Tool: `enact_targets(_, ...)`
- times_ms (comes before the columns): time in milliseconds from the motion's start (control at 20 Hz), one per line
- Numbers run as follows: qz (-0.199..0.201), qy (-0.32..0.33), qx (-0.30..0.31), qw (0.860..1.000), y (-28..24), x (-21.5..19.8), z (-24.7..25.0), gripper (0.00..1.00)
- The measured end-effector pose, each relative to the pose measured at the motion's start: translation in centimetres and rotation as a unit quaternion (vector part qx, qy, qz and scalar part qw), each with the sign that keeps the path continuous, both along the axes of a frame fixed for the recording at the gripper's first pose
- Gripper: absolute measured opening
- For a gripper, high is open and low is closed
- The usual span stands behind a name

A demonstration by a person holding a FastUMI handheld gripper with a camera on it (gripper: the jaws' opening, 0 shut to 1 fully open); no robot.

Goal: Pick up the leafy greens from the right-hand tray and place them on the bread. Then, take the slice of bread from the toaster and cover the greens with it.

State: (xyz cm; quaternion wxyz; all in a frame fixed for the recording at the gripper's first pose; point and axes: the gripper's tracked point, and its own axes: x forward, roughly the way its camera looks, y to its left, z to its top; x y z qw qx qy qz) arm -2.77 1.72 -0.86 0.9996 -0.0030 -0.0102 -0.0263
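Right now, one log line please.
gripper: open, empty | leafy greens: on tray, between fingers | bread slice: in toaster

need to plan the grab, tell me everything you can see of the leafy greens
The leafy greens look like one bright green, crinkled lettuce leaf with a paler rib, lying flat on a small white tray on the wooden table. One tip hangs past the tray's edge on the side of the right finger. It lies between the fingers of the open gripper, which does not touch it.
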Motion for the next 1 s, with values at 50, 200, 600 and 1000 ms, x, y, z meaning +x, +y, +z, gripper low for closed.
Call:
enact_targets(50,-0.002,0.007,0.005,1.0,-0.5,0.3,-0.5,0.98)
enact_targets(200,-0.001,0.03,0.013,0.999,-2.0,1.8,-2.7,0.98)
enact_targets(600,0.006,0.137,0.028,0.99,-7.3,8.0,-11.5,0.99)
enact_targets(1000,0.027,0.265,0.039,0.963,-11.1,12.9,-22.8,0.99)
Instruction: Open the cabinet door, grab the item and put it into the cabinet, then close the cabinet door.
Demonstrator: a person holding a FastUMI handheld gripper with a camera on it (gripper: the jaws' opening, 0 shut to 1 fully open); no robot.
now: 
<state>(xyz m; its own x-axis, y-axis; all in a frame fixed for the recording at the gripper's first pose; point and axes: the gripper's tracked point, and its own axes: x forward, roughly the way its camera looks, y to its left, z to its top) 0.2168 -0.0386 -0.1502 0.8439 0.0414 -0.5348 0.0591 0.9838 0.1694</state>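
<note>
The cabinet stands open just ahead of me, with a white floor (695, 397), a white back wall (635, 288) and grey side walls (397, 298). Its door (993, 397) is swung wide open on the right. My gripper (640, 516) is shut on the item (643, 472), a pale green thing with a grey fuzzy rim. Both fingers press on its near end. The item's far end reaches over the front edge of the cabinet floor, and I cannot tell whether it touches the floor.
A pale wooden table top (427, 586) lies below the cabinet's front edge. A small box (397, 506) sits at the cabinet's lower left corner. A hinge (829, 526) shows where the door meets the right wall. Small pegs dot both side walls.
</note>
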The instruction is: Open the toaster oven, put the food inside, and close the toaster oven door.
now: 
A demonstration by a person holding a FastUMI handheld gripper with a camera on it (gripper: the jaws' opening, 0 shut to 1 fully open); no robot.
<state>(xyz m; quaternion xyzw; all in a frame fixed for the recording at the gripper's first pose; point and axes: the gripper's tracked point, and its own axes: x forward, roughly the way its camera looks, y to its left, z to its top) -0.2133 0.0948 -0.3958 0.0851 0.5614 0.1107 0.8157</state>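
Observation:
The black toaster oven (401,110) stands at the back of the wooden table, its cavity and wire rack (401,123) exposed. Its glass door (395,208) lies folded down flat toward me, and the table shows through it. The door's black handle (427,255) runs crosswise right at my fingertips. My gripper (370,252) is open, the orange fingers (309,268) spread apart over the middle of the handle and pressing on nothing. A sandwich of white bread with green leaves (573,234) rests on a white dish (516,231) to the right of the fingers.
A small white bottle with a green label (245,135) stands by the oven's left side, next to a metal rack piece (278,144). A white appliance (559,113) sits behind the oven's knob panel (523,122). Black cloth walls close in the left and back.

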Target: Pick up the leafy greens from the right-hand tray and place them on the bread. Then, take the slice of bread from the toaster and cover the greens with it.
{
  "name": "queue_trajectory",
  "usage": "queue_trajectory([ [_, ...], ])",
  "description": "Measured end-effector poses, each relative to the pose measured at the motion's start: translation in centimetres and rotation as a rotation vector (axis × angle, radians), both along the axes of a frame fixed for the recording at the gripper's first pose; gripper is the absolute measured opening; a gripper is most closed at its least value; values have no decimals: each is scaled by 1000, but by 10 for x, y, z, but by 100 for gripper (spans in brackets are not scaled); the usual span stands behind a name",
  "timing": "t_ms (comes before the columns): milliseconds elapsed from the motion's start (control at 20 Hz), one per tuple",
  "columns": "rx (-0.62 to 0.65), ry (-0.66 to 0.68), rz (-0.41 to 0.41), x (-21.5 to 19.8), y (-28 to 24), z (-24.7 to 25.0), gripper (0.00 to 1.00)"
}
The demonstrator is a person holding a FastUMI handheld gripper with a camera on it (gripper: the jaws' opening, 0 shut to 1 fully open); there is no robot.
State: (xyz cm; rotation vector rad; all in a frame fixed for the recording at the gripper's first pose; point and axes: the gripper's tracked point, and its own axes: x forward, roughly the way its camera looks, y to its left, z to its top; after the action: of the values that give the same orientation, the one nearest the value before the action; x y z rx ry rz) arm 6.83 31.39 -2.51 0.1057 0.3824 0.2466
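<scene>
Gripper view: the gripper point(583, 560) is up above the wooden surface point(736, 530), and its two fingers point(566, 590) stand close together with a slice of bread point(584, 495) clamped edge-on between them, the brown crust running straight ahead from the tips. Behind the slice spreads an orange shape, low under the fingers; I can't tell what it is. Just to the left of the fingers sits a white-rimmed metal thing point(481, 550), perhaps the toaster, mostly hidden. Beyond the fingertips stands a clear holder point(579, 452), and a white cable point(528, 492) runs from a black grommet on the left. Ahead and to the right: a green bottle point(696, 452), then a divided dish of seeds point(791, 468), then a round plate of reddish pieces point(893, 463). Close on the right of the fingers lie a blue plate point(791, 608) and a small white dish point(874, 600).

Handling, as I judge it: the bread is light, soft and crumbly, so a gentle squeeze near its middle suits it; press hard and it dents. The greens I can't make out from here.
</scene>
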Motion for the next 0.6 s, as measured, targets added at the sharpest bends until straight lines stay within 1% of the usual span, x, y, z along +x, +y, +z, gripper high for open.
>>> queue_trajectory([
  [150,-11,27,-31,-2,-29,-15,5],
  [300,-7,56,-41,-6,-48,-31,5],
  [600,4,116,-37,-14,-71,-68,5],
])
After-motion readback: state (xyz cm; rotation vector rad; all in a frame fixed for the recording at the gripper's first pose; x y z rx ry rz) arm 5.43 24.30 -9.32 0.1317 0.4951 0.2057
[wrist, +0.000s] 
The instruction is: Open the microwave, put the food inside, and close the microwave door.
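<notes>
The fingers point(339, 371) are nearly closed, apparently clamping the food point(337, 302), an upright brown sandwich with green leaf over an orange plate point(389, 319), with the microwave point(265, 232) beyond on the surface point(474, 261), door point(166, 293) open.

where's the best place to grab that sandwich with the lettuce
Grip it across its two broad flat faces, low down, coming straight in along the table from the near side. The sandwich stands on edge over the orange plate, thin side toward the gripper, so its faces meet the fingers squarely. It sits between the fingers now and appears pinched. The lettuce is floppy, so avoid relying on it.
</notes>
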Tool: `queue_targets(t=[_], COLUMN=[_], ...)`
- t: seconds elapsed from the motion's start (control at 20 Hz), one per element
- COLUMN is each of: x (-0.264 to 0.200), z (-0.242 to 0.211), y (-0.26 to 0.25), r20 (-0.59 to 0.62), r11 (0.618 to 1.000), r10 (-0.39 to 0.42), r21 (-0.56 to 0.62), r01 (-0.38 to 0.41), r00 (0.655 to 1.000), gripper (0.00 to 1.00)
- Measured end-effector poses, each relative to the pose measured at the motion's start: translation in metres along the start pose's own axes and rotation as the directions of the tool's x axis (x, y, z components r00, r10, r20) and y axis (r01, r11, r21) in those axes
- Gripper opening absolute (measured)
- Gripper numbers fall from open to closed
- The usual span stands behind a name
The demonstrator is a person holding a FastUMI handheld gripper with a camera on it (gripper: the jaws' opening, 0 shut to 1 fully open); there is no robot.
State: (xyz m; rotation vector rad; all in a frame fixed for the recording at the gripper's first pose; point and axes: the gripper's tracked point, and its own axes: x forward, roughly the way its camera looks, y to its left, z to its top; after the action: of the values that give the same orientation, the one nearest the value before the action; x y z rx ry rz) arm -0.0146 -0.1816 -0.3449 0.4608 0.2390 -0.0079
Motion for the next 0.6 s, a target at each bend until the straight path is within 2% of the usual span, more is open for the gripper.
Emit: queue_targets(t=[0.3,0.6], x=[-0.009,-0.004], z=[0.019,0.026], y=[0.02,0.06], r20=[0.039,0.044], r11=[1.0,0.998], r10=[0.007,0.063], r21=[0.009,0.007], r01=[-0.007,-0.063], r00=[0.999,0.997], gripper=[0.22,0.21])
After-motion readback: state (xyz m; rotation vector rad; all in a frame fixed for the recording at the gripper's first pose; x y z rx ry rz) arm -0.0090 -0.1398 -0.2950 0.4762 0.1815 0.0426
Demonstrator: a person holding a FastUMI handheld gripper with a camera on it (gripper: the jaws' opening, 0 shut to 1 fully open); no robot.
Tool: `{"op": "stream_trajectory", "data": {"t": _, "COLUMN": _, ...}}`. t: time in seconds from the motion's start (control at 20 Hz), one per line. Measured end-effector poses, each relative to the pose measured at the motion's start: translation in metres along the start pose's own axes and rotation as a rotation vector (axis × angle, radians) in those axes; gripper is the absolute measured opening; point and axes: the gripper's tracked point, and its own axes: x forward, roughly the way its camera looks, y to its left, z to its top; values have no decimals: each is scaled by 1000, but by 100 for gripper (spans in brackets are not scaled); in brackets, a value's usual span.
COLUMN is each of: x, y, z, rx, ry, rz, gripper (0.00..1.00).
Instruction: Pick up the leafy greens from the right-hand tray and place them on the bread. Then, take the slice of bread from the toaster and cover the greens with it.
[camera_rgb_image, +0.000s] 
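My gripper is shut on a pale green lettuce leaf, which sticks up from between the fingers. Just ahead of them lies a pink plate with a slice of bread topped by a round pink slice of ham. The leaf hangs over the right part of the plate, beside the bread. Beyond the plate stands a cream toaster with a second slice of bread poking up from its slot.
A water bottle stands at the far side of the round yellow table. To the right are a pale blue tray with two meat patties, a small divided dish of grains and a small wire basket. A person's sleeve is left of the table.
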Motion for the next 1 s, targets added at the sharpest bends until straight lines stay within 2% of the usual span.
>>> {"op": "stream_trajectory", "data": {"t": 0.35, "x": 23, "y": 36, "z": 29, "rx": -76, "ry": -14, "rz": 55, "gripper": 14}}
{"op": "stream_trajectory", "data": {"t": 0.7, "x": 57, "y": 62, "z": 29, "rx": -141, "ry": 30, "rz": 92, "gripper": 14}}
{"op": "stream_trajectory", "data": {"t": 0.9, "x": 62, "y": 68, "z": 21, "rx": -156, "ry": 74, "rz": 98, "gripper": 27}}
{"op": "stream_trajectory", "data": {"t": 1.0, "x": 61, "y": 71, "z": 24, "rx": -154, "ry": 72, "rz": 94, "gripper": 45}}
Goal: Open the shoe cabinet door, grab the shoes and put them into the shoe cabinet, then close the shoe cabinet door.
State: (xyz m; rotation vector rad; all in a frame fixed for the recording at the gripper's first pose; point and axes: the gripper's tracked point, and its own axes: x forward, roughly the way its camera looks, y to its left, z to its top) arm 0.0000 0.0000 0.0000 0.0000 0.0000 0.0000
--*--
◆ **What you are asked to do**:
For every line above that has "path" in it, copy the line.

◆ **Final answer**:
- The measured end-effector pose, each relative to the pose measured at the motion's start: translation in centimetres and rotation as a unit quaternion (vector part qx, qy, qz and scalar part qw), each with the sign that keeps the path continuous, both along the axes of a frame fixed for the recording at the gripper's first pose
Motion for the next 0.6 s, a target at each bend until the straight path is within 2% of the usual span, more is open for the gripper.

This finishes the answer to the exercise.